I'm having troubles understanding how to isolate for the interest with either the future value or present value equations. Say we know what $K$ and $n$ are, and I'm trying to find $j$:
$$\frac{(1+j)^n-1}{j}=K$$
or
$$\frac{1-v^n}{j} = K$$
where $v = \frac {1}{1+j}$
On
You have $\frac{(1+j)^{30} -1}{j}=41.487451$. Let $j+1=q \Rightarrow q-1=j$
And let $a=41.487451$
We get $\frac{q^{30} -1}{q-1}=a$
Multiplying both sides by $q-1$.
$q^{30} -1=aq-a$
Putting all terms on the RHS.
$q^{30}-aq -1+a=0$
Substituting back
$q^{30}-41.487451\cdot q +40.487451=0$
This equation can not be solved algebraically.

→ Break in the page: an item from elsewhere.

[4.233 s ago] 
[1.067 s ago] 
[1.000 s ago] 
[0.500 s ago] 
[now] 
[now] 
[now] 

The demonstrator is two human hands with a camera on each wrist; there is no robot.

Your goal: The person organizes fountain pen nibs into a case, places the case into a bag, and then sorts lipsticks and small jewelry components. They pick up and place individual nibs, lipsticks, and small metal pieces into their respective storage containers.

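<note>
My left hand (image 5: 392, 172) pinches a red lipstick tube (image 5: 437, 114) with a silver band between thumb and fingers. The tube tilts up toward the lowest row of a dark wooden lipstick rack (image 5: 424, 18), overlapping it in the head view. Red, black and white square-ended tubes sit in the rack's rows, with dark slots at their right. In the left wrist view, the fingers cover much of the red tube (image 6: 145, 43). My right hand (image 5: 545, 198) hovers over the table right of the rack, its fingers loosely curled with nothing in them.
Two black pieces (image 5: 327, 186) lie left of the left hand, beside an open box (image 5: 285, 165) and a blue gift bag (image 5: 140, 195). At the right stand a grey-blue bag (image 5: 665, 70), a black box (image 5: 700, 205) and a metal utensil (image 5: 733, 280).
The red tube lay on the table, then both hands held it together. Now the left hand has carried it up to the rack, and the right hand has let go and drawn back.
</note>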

You have to use an approximation method, for instance the Newton-Raphson method.
We know that j is greater than 0 and almost surely not bigger than $10\%=0.1$ since $j$ is an interest rate or something similar. And therfore q is between $1$ and $1.1$ A good initial value for q should be $1.05$
Given that $w= j+1$, you have \begin{align} K &= \frac{w^n-1}{w -1}\\ \end{align}
We know that \begin{align} (w^n-1) &= (w-1)(w^{n-1}+w^{n-2}+\cdots+1) \end{align}
Therefore you can obtain the the value for $w$, and $j$ consequently, by finding the roots of the equation \begin{align} (w^{n-1}+w^{n-2}+\cdots+1) -K = 0 \end{align}
Doing it on paper I wouldn't expect $n\geq3$.